§ **To do**:
Using the records that appear below, write out exactly the lines from the one with "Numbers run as" through the one with "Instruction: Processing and", keeping both end lines.

§ **Raw data**:
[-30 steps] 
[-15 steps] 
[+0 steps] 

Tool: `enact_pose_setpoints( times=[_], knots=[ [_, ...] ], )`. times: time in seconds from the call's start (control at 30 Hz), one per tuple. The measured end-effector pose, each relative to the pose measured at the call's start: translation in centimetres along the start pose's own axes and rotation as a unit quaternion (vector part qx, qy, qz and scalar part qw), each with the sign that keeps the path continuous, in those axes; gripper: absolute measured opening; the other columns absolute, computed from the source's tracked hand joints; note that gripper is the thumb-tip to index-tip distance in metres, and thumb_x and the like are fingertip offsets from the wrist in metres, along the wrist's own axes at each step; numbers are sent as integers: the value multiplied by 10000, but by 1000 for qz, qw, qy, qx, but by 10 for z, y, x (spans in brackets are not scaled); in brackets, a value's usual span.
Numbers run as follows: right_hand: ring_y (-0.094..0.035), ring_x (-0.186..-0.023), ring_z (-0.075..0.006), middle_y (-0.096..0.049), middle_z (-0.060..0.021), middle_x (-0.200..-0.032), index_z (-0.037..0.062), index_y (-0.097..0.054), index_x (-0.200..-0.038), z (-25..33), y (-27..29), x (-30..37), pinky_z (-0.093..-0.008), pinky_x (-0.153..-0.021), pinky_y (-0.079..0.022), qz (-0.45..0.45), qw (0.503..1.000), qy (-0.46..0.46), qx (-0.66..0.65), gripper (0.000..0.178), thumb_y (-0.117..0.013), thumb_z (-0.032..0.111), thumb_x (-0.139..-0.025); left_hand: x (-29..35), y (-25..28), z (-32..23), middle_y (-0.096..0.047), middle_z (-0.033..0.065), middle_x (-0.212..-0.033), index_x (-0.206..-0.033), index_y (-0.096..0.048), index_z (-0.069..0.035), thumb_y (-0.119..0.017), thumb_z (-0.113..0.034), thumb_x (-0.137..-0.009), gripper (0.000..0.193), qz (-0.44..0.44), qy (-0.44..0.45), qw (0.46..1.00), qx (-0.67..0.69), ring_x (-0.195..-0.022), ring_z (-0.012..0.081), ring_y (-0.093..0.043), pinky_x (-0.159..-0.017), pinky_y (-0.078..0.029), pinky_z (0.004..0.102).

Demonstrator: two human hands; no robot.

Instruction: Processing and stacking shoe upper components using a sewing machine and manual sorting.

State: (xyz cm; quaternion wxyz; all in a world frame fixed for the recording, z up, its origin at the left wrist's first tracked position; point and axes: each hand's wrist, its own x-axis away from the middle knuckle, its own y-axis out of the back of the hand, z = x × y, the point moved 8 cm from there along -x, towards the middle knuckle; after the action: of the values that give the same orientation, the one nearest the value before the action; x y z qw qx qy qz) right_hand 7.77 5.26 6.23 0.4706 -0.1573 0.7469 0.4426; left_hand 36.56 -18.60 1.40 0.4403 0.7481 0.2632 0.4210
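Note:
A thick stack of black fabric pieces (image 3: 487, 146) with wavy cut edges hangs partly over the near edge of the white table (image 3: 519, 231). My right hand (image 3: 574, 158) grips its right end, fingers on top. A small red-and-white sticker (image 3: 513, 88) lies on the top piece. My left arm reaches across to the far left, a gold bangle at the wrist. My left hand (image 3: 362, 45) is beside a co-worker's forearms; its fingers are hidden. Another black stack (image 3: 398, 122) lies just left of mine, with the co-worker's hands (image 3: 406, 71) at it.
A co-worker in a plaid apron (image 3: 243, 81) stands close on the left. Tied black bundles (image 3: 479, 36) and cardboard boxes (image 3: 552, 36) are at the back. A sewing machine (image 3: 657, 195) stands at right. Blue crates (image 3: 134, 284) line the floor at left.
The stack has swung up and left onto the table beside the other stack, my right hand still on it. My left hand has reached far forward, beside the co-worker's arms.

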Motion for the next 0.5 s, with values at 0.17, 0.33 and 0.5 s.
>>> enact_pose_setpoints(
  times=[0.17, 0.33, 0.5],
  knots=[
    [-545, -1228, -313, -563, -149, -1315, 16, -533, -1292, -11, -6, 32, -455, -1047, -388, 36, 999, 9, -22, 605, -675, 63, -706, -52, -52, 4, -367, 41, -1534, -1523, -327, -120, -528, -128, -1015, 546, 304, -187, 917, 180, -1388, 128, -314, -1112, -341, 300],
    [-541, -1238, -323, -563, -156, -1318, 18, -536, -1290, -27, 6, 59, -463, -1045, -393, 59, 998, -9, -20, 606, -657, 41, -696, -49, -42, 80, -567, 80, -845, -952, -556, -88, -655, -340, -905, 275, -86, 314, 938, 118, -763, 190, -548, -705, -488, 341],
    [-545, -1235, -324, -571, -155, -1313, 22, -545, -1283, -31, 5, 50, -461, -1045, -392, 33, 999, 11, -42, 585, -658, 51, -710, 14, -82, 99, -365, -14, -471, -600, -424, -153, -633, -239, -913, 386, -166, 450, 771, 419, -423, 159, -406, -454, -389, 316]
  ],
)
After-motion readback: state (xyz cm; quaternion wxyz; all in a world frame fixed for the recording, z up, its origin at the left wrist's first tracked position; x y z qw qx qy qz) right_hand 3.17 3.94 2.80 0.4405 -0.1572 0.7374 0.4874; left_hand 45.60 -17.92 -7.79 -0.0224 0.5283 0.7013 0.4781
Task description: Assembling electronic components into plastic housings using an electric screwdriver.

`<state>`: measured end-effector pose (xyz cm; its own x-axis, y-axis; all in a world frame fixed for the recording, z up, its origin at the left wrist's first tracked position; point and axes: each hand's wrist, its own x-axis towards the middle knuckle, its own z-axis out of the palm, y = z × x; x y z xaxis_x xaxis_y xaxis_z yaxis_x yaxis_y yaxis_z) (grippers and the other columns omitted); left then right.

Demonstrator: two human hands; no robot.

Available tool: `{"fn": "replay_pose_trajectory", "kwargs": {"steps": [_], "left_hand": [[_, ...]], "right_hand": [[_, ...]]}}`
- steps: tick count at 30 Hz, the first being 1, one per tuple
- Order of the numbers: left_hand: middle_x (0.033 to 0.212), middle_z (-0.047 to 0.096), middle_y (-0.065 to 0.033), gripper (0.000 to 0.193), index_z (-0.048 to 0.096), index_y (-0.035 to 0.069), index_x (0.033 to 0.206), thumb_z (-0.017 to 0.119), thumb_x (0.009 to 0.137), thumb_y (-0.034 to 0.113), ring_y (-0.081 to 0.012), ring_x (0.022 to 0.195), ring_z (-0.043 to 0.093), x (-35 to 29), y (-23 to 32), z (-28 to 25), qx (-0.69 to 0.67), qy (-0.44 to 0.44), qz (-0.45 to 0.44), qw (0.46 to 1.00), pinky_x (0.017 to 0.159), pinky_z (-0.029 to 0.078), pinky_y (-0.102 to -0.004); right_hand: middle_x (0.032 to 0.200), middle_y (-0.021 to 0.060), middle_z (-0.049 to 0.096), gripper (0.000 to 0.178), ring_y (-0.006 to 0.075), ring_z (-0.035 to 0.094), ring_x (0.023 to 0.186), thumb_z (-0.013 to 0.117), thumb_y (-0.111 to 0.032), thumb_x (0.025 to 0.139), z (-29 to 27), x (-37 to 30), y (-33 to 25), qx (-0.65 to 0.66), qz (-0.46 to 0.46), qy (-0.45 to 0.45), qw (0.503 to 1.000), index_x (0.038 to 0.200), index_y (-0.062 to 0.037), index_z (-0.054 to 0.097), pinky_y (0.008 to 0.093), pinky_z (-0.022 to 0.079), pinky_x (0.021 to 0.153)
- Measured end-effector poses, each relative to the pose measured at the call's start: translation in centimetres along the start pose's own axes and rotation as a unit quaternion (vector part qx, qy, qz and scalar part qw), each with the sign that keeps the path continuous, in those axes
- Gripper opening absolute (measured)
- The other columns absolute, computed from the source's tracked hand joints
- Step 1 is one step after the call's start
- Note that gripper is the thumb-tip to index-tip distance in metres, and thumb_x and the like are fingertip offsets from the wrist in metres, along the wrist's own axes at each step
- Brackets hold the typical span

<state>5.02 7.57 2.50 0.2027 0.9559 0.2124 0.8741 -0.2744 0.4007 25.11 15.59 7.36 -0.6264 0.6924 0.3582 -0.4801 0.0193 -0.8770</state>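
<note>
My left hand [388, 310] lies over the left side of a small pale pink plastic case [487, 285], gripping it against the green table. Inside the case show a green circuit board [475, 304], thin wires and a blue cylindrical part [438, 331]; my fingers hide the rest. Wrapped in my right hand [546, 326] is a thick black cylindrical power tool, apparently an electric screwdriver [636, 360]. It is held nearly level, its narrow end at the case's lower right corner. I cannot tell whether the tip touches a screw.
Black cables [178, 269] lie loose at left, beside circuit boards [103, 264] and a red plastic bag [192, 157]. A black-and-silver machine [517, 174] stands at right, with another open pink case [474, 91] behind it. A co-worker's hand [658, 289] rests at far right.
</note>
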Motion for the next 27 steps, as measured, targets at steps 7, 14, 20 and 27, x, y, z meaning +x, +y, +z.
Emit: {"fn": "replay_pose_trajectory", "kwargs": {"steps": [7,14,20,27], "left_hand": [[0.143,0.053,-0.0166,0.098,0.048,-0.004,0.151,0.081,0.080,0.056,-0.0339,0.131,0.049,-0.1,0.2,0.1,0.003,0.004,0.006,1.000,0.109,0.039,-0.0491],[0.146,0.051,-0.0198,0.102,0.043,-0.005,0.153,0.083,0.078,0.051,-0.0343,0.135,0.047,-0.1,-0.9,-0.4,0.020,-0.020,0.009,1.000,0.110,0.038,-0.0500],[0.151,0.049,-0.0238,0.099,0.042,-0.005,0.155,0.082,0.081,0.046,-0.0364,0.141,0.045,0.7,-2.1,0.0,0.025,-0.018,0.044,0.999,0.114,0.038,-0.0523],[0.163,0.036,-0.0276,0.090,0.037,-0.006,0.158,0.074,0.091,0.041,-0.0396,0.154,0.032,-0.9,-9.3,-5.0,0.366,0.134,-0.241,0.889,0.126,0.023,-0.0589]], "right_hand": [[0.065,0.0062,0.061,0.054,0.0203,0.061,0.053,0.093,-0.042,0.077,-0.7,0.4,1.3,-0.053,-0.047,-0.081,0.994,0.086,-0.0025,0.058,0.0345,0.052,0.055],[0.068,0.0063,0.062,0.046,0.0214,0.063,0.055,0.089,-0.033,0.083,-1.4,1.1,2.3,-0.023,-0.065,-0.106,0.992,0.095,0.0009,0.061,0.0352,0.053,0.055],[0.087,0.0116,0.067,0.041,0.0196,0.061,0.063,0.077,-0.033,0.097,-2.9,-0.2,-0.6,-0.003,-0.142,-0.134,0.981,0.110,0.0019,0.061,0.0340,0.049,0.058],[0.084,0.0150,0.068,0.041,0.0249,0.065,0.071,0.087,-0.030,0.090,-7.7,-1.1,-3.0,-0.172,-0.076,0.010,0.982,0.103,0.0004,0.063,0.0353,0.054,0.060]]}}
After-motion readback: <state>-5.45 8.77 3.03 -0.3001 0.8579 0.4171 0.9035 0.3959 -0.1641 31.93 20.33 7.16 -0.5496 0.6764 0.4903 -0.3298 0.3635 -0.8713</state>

§ **Result**:
Numbers run as follows: right_hand: ring_y (-0.094..0.035), ring_x (-0.186..-0.023), ring_z (-0.075..0.006), middle_y (-0.096..0.049), middle_z (-0.060..0.021), middle_x (-0.200..-0.032), index_z (-0.037..0.062), index_y (-0.097..0.054), index_x (-0.200..-0.038), z (-25..33), y (-27..29), x (-30..37), pinky_z (-0.093..-0.008), pinky_x (-0.153..-0.021), pinky_y (-0.079..0.022), qz (-0.45..0.45), qw (0.503..1.000), qy (-0.46..0.46), qx (-0.66..0.65), gripper (0.000..0.178), thumb_y (-0.117..0.013), thumb_z (-0.032..0.111), thumb_x (-0.139..-0.025); left_hand: x (-29..35), y (-25..28), z (-32..23), middle_y (-0.096..0.047), middle_z (-0.033..0.065), middle_x (-0.212..-0.033), index_x (-0.206..-0.033), index_y (-0.096..0.048), index_z (-0.069..0.035), thumb_y (-0.119..0.017), thumb_z (-0.113..0.034), thumb_x (-0.137..-0.009), gripper (0.000..0.193), qz (-0.44..0.44), qy (-0.44..0.45), qw (0.46..1.00), qx (-0.67..0.69), ring_x (-0.195..-0.022), ring_z (-0.012..0.081), ring_y (-0.093..0.043), pinky_x (-0.159..-0.017), pinky_y (-0.078..0.029), pinky_z (0.004..0.102).

Demonstrator: two human hands; no robot.

Instruction: Processing and stacking shoe upper components using a sewing machine and manual sorting.

This exercise is complete.